Virtual environment and task
Participants were required to complete navigation tasks in a virtual environment. The primary objective was to guide the boat from a starting point to an end point (buoy) while navigating around obstacles, including wooden barrels, logs, and islands, in a virtual environment. Participants were instructed to minimize obstacle collisions and complete the task as quickly as possible. Participants operated a minimalist boat that moved only forward at three distinct speeds (500, 650, and 750 units/s), with yaw steering controlled via a joystick. Participants binocularly observed the virtual scene with a 120° field of view. They could freely rotate their heads while maintaining a stable environment and interface during navigation.

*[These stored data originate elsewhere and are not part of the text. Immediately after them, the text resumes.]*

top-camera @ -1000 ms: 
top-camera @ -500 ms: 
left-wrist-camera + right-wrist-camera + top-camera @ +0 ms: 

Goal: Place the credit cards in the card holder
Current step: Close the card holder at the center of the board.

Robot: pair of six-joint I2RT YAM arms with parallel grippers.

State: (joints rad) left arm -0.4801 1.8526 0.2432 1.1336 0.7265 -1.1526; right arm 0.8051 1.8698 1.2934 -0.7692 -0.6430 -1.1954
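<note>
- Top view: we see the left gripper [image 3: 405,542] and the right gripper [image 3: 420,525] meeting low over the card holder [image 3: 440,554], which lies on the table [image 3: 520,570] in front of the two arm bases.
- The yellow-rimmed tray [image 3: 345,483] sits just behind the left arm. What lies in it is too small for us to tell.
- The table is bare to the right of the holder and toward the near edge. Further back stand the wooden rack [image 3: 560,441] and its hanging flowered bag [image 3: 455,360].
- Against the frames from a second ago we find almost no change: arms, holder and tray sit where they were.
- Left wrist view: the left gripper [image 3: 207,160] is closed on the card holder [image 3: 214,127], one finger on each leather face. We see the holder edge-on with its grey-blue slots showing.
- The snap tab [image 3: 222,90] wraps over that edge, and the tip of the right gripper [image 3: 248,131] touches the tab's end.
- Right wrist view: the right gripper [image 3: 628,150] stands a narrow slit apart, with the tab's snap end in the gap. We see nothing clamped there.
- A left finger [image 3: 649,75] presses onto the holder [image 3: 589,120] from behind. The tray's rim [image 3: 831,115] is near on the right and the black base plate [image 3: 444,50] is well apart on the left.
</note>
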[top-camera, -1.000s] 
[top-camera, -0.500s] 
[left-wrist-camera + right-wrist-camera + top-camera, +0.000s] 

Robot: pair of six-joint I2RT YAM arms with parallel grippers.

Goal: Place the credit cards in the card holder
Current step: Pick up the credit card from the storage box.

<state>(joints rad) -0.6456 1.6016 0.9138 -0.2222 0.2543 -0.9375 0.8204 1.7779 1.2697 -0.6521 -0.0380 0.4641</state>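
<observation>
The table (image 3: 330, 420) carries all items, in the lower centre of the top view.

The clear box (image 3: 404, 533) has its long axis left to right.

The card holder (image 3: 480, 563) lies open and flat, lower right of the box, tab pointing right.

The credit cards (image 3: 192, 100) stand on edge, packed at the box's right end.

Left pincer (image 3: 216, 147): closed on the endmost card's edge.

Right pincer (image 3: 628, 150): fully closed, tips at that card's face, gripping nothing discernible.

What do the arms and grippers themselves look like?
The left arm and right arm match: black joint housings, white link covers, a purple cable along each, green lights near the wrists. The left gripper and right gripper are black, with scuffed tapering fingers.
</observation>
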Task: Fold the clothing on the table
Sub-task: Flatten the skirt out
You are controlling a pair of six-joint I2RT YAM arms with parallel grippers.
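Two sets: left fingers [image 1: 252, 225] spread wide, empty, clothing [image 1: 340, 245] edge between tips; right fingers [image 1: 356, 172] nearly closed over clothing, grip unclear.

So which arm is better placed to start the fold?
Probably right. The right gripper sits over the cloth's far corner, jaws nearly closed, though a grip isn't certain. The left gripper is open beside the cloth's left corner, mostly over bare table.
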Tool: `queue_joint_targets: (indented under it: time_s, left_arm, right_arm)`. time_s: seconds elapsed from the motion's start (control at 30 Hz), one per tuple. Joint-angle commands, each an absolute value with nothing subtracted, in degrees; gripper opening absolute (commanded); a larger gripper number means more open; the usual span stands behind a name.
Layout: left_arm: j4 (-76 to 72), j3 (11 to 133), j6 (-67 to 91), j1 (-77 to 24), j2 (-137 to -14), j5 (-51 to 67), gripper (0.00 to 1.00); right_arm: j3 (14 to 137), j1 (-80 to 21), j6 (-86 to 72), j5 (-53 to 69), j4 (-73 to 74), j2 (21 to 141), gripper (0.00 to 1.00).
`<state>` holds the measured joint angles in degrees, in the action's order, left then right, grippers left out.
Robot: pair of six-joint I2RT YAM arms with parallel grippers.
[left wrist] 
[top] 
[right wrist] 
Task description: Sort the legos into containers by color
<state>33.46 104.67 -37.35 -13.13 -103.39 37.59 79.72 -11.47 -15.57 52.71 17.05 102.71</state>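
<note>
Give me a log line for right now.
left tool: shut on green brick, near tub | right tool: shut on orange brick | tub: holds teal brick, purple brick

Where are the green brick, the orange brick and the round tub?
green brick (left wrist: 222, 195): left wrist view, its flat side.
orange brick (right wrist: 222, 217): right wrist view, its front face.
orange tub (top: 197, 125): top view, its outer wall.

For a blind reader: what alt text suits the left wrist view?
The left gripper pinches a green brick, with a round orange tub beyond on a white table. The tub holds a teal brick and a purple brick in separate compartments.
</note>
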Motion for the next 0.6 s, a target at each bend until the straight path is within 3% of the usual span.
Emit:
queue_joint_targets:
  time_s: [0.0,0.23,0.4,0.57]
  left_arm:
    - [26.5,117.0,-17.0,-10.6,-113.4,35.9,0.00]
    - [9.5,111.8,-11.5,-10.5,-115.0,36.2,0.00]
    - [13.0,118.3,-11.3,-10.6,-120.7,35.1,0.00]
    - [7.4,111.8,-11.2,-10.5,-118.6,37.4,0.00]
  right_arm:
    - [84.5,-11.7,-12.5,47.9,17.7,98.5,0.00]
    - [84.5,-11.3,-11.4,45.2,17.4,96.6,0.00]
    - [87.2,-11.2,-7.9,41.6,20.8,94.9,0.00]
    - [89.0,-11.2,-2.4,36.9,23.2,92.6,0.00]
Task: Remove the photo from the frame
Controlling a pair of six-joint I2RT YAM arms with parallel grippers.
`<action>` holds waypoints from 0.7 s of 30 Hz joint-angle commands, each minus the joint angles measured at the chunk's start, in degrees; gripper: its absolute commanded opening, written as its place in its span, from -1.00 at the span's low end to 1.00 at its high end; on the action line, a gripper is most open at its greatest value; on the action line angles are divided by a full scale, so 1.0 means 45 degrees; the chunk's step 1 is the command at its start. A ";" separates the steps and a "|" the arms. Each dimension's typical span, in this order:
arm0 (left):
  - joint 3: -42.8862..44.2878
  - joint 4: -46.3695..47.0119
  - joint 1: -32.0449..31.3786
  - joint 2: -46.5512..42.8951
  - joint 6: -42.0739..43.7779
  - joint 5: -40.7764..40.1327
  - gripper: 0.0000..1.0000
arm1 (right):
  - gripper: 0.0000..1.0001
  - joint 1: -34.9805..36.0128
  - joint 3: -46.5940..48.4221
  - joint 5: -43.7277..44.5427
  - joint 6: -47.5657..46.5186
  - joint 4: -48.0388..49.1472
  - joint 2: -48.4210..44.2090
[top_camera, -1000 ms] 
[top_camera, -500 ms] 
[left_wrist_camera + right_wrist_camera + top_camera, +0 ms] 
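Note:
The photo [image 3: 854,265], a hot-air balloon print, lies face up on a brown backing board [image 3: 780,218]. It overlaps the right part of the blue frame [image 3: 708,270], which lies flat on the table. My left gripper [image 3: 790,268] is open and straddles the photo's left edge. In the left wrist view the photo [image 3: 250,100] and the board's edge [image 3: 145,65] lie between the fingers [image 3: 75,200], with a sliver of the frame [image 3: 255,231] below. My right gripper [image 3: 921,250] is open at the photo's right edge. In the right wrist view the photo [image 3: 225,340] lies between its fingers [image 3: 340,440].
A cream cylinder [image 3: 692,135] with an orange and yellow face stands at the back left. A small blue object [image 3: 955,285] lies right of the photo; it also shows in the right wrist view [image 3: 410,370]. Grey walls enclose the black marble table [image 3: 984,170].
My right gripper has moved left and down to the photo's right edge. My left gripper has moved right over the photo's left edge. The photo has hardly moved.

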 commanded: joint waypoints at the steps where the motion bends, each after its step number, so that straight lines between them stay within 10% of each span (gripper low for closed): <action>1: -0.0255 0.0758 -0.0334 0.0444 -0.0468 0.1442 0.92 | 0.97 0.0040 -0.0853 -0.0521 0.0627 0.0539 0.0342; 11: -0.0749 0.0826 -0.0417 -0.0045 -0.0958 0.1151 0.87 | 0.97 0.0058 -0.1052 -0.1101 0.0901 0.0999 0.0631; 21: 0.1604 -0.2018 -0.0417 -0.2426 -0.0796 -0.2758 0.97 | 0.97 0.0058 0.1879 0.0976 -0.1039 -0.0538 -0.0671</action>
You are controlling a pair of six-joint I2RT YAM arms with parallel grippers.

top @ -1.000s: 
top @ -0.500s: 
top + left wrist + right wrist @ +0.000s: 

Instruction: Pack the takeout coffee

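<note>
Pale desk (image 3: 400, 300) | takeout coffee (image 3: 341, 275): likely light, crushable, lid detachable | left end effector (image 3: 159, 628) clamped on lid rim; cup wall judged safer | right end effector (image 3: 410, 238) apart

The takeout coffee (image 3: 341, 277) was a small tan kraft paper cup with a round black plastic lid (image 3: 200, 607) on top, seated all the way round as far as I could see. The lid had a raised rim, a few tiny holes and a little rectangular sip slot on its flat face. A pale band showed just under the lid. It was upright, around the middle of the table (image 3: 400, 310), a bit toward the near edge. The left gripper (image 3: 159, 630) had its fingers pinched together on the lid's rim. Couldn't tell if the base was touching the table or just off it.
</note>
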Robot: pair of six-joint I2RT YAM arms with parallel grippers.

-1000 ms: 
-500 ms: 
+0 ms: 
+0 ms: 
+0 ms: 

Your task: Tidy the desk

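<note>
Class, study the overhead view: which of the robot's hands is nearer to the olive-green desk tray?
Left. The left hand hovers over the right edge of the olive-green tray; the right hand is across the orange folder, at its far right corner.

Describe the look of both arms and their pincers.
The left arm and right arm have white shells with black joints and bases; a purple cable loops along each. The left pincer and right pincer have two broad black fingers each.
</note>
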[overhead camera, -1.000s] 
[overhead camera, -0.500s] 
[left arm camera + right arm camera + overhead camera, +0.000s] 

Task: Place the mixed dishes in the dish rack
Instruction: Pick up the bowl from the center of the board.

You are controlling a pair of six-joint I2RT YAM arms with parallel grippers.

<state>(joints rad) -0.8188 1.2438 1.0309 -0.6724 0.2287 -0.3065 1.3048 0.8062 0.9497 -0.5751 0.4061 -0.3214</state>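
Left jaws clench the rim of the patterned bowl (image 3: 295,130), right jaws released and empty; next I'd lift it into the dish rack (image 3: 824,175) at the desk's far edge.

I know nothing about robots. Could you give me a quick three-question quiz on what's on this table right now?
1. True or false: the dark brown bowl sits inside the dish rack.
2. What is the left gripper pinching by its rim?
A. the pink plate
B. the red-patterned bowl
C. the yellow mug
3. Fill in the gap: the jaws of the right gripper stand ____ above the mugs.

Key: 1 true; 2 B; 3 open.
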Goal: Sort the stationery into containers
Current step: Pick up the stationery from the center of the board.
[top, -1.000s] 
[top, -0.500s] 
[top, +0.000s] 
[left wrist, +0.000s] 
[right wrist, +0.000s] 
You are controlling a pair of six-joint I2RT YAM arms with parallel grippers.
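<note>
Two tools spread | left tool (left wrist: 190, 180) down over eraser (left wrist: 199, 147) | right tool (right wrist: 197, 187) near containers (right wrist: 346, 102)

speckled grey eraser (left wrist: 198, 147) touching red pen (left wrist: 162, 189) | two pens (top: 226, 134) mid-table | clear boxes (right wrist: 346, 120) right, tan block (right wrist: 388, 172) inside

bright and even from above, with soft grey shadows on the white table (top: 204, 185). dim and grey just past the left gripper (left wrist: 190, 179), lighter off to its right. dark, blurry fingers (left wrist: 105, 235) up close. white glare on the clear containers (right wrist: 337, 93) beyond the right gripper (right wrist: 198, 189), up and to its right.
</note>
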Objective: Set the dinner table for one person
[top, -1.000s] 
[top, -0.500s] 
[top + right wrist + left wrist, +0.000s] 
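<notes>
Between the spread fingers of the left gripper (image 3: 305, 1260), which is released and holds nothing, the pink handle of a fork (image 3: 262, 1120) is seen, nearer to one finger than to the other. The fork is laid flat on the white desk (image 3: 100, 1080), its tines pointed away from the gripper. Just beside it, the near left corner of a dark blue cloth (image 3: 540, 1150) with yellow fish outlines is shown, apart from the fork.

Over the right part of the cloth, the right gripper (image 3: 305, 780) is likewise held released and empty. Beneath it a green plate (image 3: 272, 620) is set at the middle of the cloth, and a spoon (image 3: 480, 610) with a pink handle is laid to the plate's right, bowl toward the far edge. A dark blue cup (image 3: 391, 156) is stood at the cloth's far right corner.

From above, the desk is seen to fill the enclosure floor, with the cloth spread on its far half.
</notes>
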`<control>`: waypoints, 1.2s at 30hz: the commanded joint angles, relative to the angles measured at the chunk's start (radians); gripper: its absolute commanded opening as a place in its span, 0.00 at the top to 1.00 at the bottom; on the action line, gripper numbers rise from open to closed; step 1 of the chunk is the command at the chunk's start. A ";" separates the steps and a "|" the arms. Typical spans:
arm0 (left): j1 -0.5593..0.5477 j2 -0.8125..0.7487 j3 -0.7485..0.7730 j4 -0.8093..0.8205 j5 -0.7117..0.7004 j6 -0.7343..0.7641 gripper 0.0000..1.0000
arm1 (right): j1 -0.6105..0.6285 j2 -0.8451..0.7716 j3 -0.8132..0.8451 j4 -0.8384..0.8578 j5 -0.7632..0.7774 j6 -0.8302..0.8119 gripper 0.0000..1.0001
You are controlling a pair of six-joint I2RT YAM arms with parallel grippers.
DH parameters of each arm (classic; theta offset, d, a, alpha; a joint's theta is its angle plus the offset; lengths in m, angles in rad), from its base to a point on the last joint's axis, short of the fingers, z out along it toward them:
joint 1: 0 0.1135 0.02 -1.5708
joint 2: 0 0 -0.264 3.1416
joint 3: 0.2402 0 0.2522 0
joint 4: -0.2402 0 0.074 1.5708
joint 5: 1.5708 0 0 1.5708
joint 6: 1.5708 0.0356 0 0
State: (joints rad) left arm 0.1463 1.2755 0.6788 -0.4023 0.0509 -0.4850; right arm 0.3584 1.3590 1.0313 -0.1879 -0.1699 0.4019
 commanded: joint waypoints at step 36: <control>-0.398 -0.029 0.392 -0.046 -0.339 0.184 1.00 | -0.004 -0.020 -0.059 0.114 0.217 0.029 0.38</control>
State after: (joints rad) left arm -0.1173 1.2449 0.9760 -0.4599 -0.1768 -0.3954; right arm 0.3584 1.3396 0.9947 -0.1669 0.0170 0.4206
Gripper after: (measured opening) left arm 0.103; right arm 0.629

The virtual navigational environment covered a 500 × 500 unit grid, represented realistic navigation scenarios, incorporating natural terrain. Islands possess sandy shores, grassy zones, trees, and rocks, creating an organic coastal landscape (see Figure 1(a)). Two island-density setups were used: ten and twenty islands (see Figure 2). Islands were placed pseudo-randomly on a grid, such that their location was unpredictable from one run to the next, keeping a 20 m minimum distance. In the ten-island condition (low environmental clutter), irregular landforms created narrow channels and elongated paths, while the twenty-island condition (high environmental clutter) comprised smaller, circular islands in a maze-like pattern, needing frequent directional choices (see Figure 2). Contact with the buoy prompted a scene switch, indicating task completion (see Figure 1(b)). (a) Island terrain and environmental texturing; (b) endpoint buoy object. Top-down schematic of the virtual maritime environment. (a) Low environmental clutter condition with 10 islands. (b) High environmental clutter condition with 20 islands.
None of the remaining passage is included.